Pictures are to be omitted; everything else in the data must be transcribed exactly.

DATA PROVIDED:

★ ★ ★ ★ ★ ★ ★

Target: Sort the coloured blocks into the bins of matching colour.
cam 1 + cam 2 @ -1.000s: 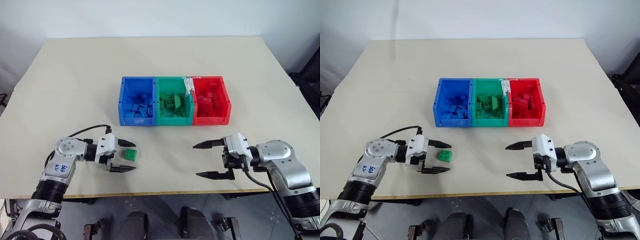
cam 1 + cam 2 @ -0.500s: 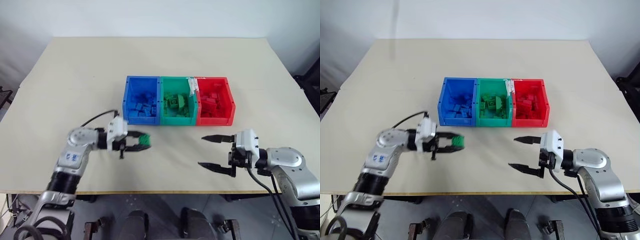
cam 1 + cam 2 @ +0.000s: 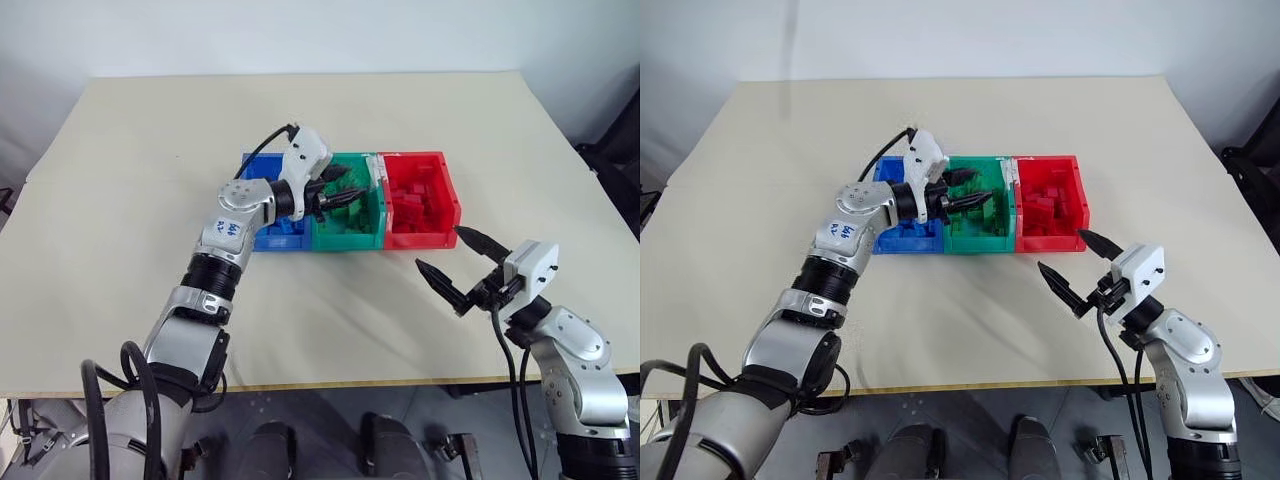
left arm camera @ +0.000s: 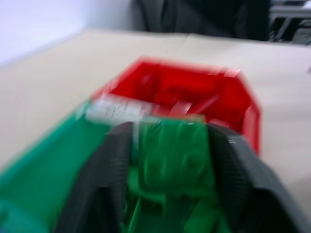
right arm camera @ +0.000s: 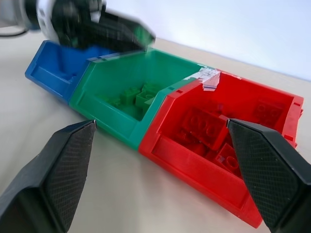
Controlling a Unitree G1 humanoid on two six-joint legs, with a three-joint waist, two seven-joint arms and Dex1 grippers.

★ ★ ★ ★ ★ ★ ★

ANSWER:
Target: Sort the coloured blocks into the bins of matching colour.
cam 1 + cam 2 @ -1.000s: 
cam 1 + cam 2 @ -0.500s: 
cam 1 + cam 2 @ +0.000s: 
left arm camera @ +0.000s: 
right arm camera @ +0.000s: 
Controlling a Unitree G1 humanoid on two six-joint legs, with a three-joint waist, two seven-joint arms and Dex1 grippers.

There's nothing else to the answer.